TX and RX Are Independent Milestones

TX

The first successful transmission was exciting.

RTEMS BBB -> CAN Bus -> UTM Linux

Linux successfully received

123 [8] 11 22 33 44 55 66 77 88

RX

UTM Linux -> CAN Bus -> RTEMS BBB

RX debugging takes longer time. I found NWDAT register value never changed, but during the test, RXOK worked, which means a new frame come to the CAN Bus. So I use RXOK as a flag to read the value from message object RAM and in polling mode it worked. Then I tried to read the value of message object based on interrupt, which is a normal way in a driver.

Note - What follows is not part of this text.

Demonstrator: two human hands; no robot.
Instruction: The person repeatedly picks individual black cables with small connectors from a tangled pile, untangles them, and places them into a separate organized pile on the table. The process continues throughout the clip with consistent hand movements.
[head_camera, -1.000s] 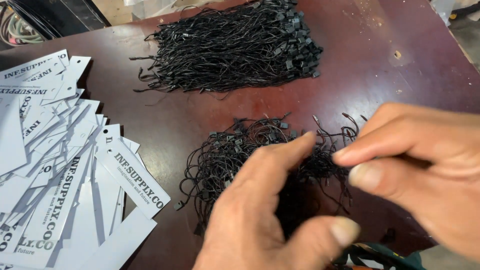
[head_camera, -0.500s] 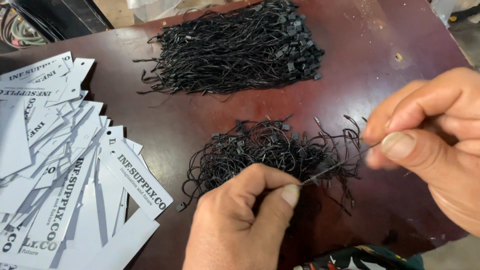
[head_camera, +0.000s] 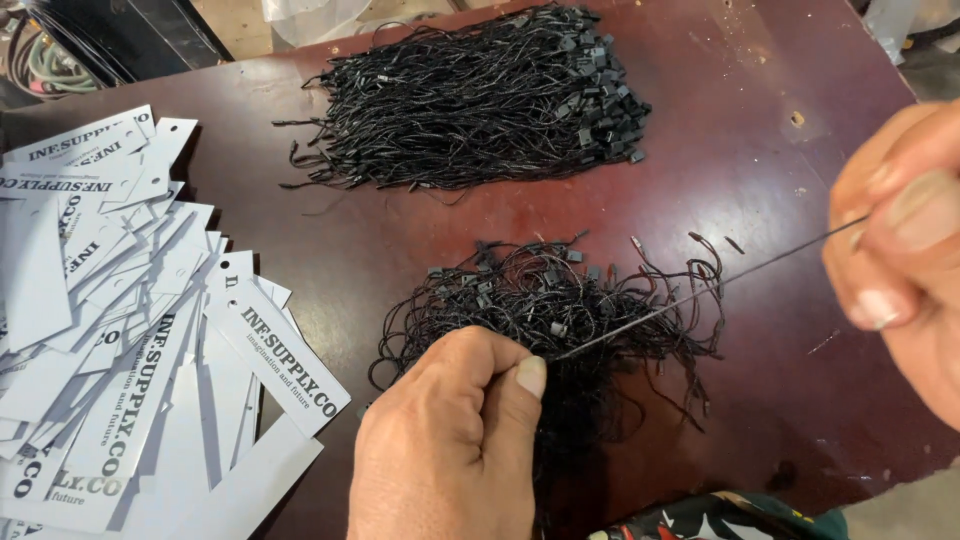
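The left hand (head_camera: 450, 440) and right hand (head_camera: 900, 250) each pinch one end of a black string (head_camera: 700, 290) in a closed grip, holding it taut above the loose pile of strings (head_camera: 540, 300) on the tabletop (head_camera: 760, 150), clear of the tangle.

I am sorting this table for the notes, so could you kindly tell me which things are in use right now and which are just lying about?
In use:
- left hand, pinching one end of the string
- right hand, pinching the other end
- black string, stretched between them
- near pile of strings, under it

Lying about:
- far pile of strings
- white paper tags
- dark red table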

Finally I switched to polling the DCAN_INT register and successfully detected:

DCAN_INT = 0x00000002

which means Message Object 2 generated an interrupt.

Reading Message Object 2 produced

ID: 0x123
DLC: 8
Data:
11 22 33 44 55 66 77 88

Every debugging step improved my understanding of how the controller actually works.


Ask mentors for resources

For the project of writing a driver, usually it is not a new thing in this world. Maybe just only new to beginner. So one thing I learned is, there are many resources related the work I am going to do. Do not think you are all alone and build all the things from scratch. There are lots of resources and support. If you cannot find the information, ask your mentors. I really appreciate my mentors for providing me many useful resources that helped me have a good start.

Learn by Building

One thing surprised me. Many concepts that looked difficult on paper became very simple after implementation.

For example, before:

Message Object
Interrupt
RXOK
DCAN_INT

looked complicated. After implementation knowledge became much more intuitive.

CAN frame arrives -
Message Object stores frame -
DCAN_INT points to Message Object 2 -
Driver reads Message Object -
Software gets CAN frame

My Biggest Lesson

I used to think writing a driver meant writing thousands of lines of complicated code. Now I think writing a driver is mostly about building step by step. Read one register, enable one clock, configure one Message Object, send one CAN frame, receive one CAN frame. One small success leads to another. Eventually, the minimum driver starts working.


Next Steps

The current driver can already transmit and receive CAN frames. The next goals are:

  • understand interrupt flow,
  • implement ISR and worker thread,
  • convert hardware frames into software structures,
  • integrate with the RTEMS CAN stack.

The driver is still under development. But the biggest change is through step by step development, the word “driver” is no longer mysterious.


Final Thoughts

As beginners, we often feel we need to understand everything before starting. My experience is exactly the opposite.

Start building. Read when necessary. Debug patiently. Repeat.

Driver development is not about knowing everything. It is about solving one small problem after another until the hardware finally responds. And when the first CAN frame appears on the screen, all those registers suddenly become much friendlier.